Susan Crawford

Professor and Former White House Technology Adviser

Susan Crawford is the visiting Stanton Professor of the First Amendment at Harvard’s Kennedy School, a visiting professor at Harvard Law School, a professor at Cardozo Law School and a contributor to Bloomberg View and Wired. She is a fellow at the Roosevelt Institute, where she leads the organization's work on making high-speed Internet access a universal, affordable resource for all Americans.

In 2009, Ms. Crawford served as special assistant to the president for science, technology, and innovation policy and co-led the FCC transition team between the Bush and Obama administrations. She is a member of New York City Mayor Michael Bloomberg’s Advisory Council on Technology and Innovation.

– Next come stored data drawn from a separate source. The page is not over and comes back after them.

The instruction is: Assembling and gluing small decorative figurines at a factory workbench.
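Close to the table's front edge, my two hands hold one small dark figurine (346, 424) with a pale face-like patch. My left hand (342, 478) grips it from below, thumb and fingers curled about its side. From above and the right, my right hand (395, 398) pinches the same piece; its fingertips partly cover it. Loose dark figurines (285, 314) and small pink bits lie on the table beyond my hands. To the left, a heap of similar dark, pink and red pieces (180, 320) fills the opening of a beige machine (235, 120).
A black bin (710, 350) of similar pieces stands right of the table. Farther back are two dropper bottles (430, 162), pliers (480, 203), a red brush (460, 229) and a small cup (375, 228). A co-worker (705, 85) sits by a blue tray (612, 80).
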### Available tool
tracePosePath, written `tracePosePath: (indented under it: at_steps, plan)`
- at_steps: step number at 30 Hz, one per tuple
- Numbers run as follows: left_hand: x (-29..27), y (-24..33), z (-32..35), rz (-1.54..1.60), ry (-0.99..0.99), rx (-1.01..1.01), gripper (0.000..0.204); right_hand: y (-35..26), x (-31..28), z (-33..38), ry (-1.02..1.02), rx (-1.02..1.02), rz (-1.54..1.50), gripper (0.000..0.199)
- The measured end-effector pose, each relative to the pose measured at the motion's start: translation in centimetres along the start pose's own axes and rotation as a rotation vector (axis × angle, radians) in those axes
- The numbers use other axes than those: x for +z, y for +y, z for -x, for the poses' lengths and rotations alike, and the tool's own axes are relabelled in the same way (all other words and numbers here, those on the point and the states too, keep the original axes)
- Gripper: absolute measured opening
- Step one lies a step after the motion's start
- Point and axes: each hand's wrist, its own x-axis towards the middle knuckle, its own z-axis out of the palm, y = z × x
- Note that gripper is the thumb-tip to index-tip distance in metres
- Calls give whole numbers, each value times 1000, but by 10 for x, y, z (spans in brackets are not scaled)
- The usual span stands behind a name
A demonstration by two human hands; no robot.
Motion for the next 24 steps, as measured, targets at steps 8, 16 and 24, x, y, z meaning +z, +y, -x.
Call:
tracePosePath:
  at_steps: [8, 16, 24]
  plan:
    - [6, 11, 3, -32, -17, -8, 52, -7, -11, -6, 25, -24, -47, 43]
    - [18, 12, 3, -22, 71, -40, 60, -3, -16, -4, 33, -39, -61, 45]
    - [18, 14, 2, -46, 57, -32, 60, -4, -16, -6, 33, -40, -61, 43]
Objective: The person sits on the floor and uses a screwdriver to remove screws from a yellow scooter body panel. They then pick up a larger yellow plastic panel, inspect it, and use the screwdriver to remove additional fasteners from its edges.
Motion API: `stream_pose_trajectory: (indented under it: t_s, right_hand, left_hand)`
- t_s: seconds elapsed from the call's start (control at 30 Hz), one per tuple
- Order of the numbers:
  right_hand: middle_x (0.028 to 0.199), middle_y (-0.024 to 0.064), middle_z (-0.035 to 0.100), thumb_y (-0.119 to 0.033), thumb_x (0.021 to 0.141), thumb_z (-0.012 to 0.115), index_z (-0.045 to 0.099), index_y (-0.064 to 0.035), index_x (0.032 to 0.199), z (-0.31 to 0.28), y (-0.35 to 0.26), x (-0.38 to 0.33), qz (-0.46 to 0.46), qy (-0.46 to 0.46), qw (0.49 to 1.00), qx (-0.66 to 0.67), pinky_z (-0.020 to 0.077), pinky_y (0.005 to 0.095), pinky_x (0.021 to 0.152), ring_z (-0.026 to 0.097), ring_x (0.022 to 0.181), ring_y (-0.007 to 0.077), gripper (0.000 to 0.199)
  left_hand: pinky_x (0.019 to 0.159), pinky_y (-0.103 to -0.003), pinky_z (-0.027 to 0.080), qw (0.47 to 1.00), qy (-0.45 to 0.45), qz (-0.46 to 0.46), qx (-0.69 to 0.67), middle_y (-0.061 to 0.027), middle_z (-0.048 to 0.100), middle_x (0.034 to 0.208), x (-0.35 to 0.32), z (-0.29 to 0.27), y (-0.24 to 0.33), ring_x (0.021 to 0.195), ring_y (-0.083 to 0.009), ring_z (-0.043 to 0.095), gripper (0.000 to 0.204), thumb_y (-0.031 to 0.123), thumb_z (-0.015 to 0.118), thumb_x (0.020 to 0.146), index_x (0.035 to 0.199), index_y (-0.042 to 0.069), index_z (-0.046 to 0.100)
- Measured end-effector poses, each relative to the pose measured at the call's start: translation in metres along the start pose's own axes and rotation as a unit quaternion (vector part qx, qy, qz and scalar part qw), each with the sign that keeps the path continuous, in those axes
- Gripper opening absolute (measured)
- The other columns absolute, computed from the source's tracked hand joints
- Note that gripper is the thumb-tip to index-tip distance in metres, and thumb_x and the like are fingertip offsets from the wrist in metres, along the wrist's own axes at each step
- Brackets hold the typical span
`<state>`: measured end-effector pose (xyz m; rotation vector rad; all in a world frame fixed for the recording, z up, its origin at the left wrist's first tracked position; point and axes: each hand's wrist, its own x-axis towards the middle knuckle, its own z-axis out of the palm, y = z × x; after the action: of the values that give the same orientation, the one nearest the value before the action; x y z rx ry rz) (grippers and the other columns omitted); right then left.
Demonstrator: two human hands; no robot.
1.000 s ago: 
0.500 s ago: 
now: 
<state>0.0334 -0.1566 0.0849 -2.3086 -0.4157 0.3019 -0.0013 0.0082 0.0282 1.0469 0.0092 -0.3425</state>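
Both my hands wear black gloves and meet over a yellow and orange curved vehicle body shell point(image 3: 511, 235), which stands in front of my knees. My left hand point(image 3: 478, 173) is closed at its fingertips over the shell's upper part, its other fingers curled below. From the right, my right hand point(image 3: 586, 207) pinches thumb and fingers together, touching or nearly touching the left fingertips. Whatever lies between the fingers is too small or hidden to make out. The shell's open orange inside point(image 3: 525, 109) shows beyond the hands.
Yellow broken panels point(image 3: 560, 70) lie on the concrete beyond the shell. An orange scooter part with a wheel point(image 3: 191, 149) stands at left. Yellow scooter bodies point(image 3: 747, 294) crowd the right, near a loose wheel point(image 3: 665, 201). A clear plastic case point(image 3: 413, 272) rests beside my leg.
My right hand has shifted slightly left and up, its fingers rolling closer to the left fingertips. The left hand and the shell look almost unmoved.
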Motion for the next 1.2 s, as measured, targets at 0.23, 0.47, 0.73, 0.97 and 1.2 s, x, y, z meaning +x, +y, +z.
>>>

Ms. Crawford was formerly a professor at the University of Michigan Law School. As an academic, she teaches open government policy, Internet law and communications law. In 2012, Yale University Press published her book Captive Audience: The Telecom Industry and Monopoly Power in the New Gilded Age. She was a member of ICANN’s board of directors from 2005–2008 and founded OneWebDay, a global Earth Day for the Internet that takes place every year on Sept. 22.

Ms. Crawford was named one of Fast Company’s most influential women in technology and was an IP3 Awardee; she was also named one of Prospect’s top 10 brains of the digital future and one of Newsweek's 100 digital disruptors. She is a member of the boards of Public Knowledge and the Telecommunications Policy Research Conference and serves as a faculty co-director of the Berkman Center.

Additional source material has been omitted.